Khakhar’s language is also described as vernacular. In line with artist Gieve Patel and critic Kapur, in his milieu of those who “understood art as a means of social change and envisioned the city as a site for that change,” Khakhar turned to the arts of the bazaar and the sociality of the urban (171, 173). By drawing a vendor of the digestive chew paan and his shop, according to Khullar, the “ordinary and ubiquitous”—also meaning the narrative and the figurative (indigenous) rather than the abstract (international)—becomes the “model for art” (174–5). It is Khakhar’s investigations of families in the city and tradesmen in the bazaar—Parsi Family (1968), Janata Watch Repairing (1972), for example—that inverts the Indian artist from the colonial designation of “imitator and workman,” the so-called Company painters and advertisers, to “native genius” (182). The often bright and mechanical artworks on which Khakhar drew inspiration thus become incorporated into a national tradition (187). Unlike the previous artists for whom the village was a source, Khakhar’s mixtures of media and reference drew on “capitalism and colonialism,” which makes his work a mastery of “sly civility” in Homi Bhabha’s terminology, rich with humor, irony, and pathos (183).

A strong claim of the book is that postcolonial modernity is rooted in a colonial and traditional past, just as the contemporary emerges from the ruins of both. By focusing on the period between 1930 and 1990, Khullar revises earlier period divisions that stressed distinctions between colonial art production, modern art in late colonialism that drew on indigeneity and European forms, and art produced after Indian independence from the British in 1947. She thus offers a broad historical trajectory of modernism in India that expands current scholarship in the field, while also providing an erudite history of modernism in India that can be used in the classroom. Khullar’s book springs from Kapur’s essential question—“When was modernism?”—and is in dialogue with others who have engaged this question, including Partha Mitter (1994), Rebecca Brown (2009), and Karin Zitzewitz (2014). It also parallels, expands, and anticipates scholarship that has focused on arts produced after Indian independence in 1947, including Brown (2009) and Terracciano (2017), and recent exhibitions such as The Empire Strikes Back (2009), Midnight to the Boom (2013), After Midnight (2015), and Bhupen Khakhar (2016). Khullar’s strategic periodization allows her to tell a continuous and cohesive history in which “the past is foundational to the representational practices of the present” (11).

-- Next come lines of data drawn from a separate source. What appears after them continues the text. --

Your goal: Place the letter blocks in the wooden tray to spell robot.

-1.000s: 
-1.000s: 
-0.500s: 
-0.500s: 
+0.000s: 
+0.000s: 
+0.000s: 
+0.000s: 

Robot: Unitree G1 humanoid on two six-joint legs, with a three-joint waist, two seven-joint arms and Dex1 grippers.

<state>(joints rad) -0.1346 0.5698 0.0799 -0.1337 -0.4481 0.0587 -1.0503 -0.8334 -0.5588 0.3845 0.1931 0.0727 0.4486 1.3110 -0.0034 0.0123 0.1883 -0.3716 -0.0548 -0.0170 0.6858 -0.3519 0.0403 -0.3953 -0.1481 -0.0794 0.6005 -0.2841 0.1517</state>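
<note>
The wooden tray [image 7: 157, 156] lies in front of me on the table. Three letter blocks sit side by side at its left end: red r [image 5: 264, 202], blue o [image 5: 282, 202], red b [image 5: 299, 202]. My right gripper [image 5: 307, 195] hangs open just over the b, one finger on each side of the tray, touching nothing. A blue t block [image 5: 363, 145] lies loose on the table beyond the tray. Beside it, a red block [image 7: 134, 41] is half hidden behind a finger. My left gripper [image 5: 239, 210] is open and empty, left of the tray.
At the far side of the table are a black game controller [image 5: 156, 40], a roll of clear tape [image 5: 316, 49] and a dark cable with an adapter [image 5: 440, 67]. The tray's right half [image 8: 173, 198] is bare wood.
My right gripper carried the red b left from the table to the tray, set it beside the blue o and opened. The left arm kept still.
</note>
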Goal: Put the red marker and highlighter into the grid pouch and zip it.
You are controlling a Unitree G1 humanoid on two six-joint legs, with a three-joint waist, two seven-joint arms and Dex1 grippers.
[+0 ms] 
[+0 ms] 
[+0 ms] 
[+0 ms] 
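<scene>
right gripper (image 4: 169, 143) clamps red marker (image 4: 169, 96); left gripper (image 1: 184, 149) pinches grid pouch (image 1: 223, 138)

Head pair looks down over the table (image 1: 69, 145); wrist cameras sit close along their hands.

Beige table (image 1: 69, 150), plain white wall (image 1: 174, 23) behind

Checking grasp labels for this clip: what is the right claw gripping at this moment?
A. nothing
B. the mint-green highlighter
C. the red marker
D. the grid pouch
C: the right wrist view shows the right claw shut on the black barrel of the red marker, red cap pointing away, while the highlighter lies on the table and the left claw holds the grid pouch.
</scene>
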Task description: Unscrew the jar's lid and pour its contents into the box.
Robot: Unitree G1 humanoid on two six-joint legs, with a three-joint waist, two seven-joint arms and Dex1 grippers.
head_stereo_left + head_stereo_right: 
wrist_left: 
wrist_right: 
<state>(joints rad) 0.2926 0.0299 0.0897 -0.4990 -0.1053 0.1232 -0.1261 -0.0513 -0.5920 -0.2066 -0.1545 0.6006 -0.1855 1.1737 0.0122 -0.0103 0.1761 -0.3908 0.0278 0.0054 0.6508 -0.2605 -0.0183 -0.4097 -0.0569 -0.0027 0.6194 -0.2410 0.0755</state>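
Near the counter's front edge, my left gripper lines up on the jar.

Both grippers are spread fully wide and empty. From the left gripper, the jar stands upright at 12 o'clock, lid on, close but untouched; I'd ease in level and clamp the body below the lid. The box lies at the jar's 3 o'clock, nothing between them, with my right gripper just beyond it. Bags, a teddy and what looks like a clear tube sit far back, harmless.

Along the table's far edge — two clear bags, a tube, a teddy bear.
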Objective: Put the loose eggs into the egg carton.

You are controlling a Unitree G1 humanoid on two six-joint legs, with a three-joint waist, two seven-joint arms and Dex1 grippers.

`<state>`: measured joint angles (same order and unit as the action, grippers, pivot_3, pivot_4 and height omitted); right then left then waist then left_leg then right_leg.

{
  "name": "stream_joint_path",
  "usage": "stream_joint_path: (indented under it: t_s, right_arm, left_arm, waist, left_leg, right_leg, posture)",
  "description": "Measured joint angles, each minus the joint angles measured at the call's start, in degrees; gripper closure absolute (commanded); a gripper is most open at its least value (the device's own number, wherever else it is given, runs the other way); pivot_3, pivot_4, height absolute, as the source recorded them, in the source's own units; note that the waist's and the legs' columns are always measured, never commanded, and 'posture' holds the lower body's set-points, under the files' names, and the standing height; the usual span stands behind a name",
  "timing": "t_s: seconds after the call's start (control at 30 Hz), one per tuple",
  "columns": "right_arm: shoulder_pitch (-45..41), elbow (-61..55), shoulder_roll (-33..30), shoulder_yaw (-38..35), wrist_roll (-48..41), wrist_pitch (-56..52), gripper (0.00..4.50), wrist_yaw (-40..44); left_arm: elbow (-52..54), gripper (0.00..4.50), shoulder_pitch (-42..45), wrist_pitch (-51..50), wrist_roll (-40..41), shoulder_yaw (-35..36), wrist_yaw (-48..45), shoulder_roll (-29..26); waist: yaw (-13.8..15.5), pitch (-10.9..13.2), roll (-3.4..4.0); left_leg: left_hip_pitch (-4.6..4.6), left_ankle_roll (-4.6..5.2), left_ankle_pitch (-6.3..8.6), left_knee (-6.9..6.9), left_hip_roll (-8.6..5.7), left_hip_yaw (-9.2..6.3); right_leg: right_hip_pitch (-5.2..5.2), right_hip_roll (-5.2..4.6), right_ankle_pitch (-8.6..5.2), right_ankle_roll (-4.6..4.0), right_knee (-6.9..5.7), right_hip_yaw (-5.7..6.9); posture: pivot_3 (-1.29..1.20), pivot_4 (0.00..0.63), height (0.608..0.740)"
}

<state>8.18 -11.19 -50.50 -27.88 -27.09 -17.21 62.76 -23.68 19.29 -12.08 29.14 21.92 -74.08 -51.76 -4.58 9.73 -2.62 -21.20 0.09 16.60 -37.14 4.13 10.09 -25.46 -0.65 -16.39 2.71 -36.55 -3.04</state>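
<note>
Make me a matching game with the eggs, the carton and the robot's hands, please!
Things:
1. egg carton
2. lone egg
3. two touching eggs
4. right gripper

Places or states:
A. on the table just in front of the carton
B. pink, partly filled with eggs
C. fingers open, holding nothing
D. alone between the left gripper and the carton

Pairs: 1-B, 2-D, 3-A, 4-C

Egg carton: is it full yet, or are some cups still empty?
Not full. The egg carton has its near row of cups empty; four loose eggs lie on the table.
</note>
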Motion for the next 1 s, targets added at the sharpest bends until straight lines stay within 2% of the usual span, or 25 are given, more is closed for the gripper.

While themes run through the chapters, including each artist’s attention to arts education, the creation of a public for art and a nation through art, and the dialectic between traditional and Western arts, the book pays particular attention to how artists struggled to form a new artistic language in the wake of colonialism. Khullar quotes Sher-Gil, who wrote in 1936 that “the purpose of art was to “create the forms of the future” (21), but the same could apply to Husain, Subramanyan, and Khakhar who all, through film, paint, clay, and collage sought to form a legible pictorial language. As factions of individuals, groups, and governments across the globe struggle to converse, these artists offer forms essential to bringing into being a “new world of aesthetic experience” (21). Through Khullar’s deft history, affiliation becomes a means to call such art worlds forth not only for artists and scholars but also for citizens.